* **Exercise aim**: Down to the last line, transcribe the records verbatim and exclude the images.

* **Source records**:
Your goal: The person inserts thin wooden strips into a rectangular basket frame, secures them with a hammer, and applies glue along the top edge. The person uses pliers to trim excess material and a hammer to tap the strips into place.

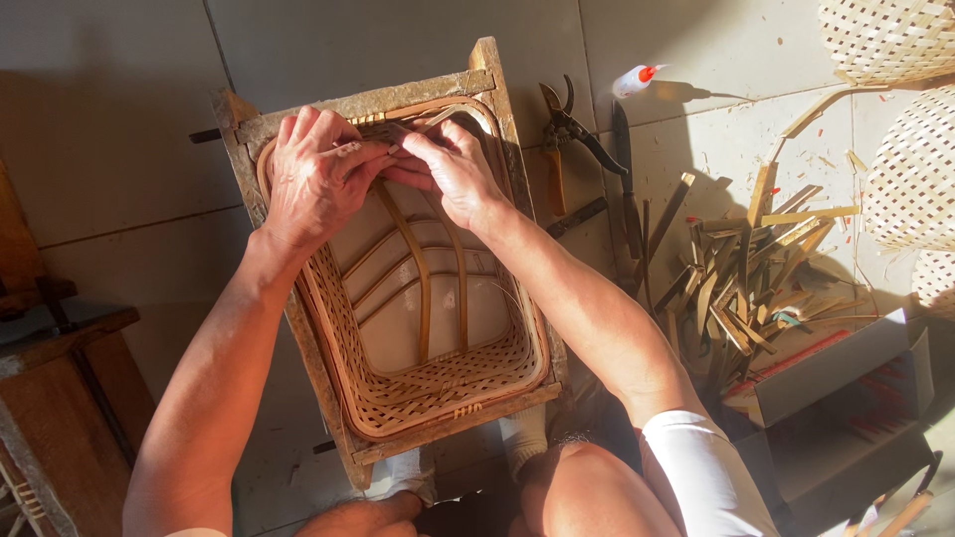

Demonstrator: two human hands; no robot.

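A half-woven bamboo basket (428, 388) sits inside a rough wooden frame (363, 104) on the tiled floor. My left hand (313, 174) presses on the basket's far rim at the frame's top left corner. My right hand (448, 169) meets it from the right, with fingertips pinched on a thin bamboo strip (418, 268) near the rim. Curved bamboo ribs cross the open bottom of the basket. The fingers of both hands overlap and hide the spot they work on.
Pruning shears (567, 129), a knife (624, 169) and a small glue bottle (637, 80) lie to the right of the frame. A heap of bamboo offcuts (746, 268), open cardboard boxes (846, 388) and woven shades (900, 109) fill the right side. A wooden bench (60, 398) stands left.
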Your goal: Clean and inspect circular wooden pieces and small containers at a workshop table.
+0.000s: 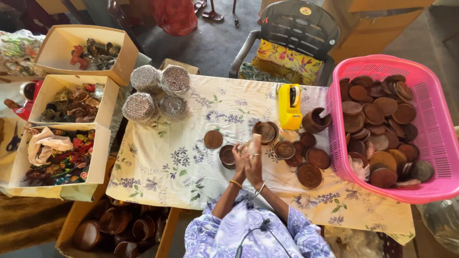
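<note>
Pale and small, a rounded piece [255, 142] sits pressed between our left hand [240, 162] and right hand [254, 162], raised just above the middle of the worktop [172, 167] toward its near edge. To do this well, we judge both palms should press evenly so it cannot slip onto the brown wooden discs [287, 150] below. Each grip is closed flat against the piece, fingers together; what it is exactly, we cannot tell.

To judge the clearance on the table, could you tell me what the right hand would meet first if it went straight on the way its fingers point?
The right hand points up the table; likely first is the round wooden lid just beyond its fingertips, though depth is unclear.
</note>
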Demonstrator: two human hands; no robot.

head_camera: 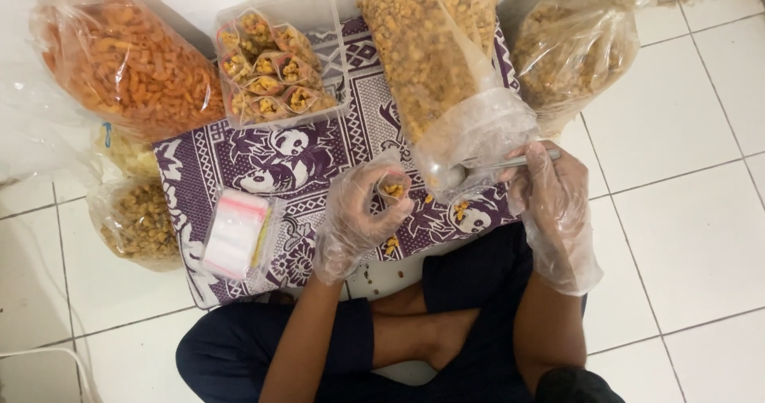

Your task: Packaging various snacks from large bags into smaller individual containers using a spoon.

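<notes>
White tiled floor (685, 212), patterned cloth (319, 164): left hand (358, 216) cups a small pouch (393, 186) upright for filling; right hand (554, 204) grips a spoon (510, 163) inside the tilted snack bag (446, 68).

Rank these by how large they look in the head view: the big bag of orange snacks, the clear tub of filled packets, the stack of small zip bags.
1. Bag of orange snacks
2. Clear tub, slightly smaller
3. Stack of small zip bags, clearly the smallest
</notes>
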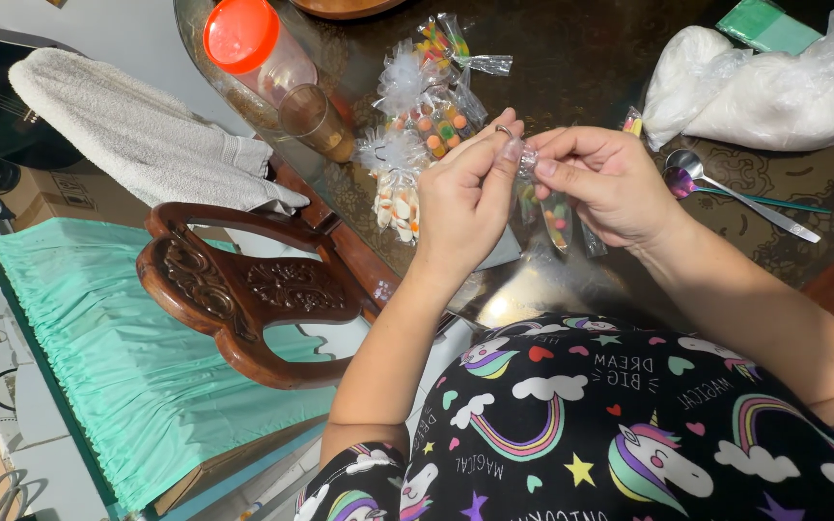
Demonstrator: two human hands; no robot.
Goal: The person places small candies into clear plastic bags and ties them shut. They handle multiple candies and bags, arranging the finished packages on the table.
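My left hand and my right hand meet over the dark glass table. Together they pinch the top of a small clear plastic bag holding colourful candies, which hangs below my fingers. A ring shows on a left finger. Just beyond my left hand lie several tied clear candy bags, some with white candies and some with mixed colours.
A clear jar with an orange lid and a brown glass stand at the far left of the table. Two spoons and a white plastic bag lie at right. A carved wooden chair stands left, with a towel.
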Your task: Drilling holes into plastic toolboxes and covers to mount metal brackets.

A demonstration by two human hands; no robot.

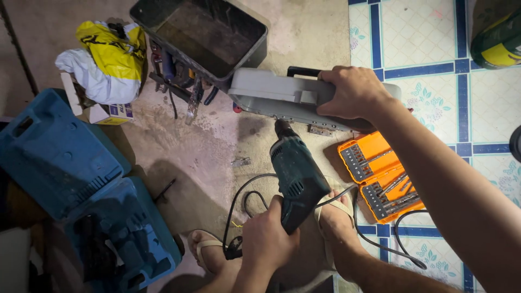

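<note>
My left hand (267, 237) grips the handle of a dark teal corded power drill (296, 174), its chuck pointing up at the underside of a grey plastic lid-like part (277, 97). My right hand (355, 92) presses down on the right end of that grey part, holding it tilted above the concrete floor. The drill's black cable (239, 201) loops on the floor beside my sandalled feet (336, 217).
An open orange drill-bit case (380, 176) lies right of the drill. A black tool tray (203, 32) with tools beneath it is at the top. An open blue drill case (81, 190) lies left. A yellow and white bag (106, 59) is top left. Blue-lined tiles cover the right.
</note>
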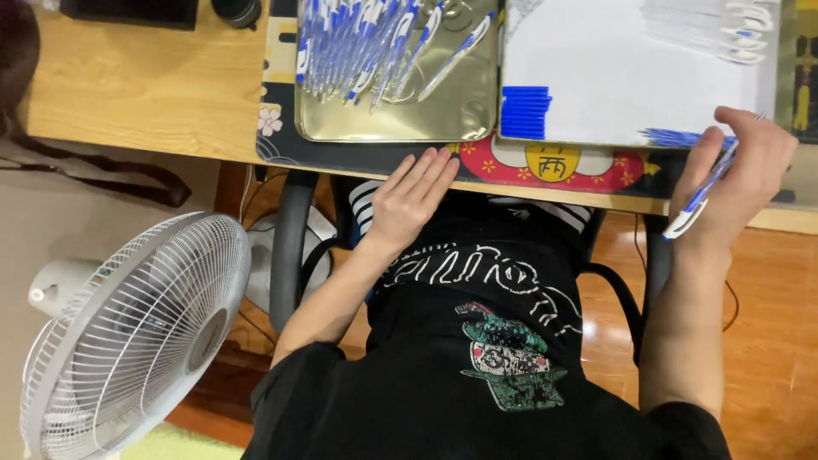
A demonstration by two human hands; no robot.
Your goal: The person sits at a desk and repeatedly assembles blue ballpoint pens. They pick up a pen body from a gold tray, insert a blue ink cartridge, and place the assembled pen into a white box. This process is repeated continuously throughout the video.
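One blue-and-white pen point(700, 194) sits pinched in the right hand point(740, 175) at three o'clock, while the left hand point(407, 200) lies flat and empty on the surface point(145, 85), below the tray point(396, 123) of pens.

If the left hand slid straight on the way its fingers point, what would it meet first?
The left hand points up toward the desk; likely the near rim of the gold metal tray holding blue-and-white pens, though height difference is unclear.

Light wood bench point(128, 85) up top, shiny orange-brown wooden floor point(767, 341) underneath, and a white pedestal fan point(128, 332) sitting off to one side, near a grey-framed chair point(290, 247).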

* **Expected answer**:
Your goal: The person inserts thin wooden strips into a rectangular basket frame, secures them with a hammer, and applies glue along the top edge. The person uses pliers to trim excess material and a hammer to tap the strips into place.


Demonstrator: two human hands; no robot.

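A half-woven bamboo basket (428, 388) sits inside a rough wooden frame (363, 104) on the tiled floor. My left hand (313, 174) presses on the basket's far rim at the frame's top left corner. My right hand (448, 169) meets it from the right, with fingertips pinched on a thin bamboo strip (418, 268) near the rim. Curved bamboo ribs cross the open bottom of the basket. The fingers of both hands overlap and hide the spot they work on.
Pruning shears (567, 129), a knife (624, 169) and a small glue bottle (637, 80) lie to the right of the frame. A heap of bamboo offcuts (746, 268), open cardboard boxes (846, 388) and woven shades (900, 109) fill the right side. A wooden bench (60, 398) stands left.
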Your goal: Clean and inspect circular wooden pieces and small containers at a workshop table.
+0.000s: 
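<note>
Pale and small, a rounded piece [255, 142] sits pressed between our left hand [240, 162] and right hand [254, 162], raised just above the middle of the worktop [172, 167] toward its near edge. To do this well, we judge both palms should press evenly so it cannot slip onto the brown wooden discs [287, 150] below. Each grip is closed flat against the piece, fingers together; what it is exactly, we cannot tell.

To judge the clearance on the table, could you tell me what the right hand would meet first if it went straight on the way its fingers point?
The right hand points up the table; likely first is the round wooden lid just beyond its fingertips, though depth is unclear.
</note>
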Demonstrator: two human hands; no robot.

head_camera: 

Your task: Packaging various snacks from large bags into smaller individual containers using a spoon.

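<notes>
White tiled floor (685, 212), patterned cloth (319, 164): left hand (358, 216) cups a small pouch (393, 186) upright for filling; right hand (554, 204) grips a spoon (510, 163) inside the tilted snack bag (446, 68).

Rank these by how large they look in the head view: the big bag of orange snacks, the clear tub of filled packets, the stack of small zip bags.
1. Bag of orange snacks
2. Clear tub, slightly smaller
3. Stack of small zip bags, clearly the smallest
</notes>
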Demonstrator: two human hands; no robot.
Goal: The person places small candies into clear plastic bags and ties them shut. They handle multiple candies and bags, arranging the finished packages on the table.
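My left hand and my right hand meet over the dark glass table. Together they pinch the top of a small clear plastic bag holding colourful candies, which hangs below my fingers. A ring shows on a left finger. Just beyond my left hand lie several tied clear candy bags, some with white candies and some with mixed colours.
A clear jar with an orange lid and a brown glass stand at the far left of the table. Two spoons and a white plastic bag lie at right. A carved wooden chair stands left, with a towel.
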Your task: Drilling holes into plastic toolboxes and covers to mount metal brackets.

A demonstration by two human hands; no robot.


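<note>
My left hand (267, 237) grips the handle of a dark teal corded power drill (296, 174), its chuck pointing up at the underside of a grey plastic lid-like part (277, 97). My right hand (355, 92) presses down on the right end of that grey part, holding it tilted above the concrete floor. The drill's black cable (239, 201) loops on the floor beside my sandalled feet (336, 217).
An open orange drill-bit case (380, 176) lies right of the drill. A black tool tray (203, 32) with tools beneath it is at the top. An open blue drill case (81, 190) lies left. A yellow and white bag (106, 59) is top left. Blue-lined tiles cover the right.
</note>
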A demonstration by two human hands; no robot.
Your goal: The person sits at a desk and repeatedly assembles blue ballpoint pens. They pick up a pen body from a gold tray, insert a blue ink cartridge, and place the assembled pen into a white box. This process is repeated continuously throughout the video.
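One blue-and-white pen point(700, 194) sits pinched in the right hand point(740, 175) at three o'clock, while the left hand point(407, 200) lies flat and empty on the surface point(145, 85), below the tray point(396, 123) of pens.

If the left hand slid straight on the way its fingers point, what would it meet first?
The left hand points up toward the desk; likely the near rim of the gold metal tray holding blue-and-white pens, though height difference is unclear.

Light wood bench point(128, 85) up top, shiny orange-brown wooden floor point(767, 341) underneath, and a white pedestal fan point(128, 332) sitting off to one side, near a grey-framed chair point(290, 247).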

Nothing else is needed for the answer.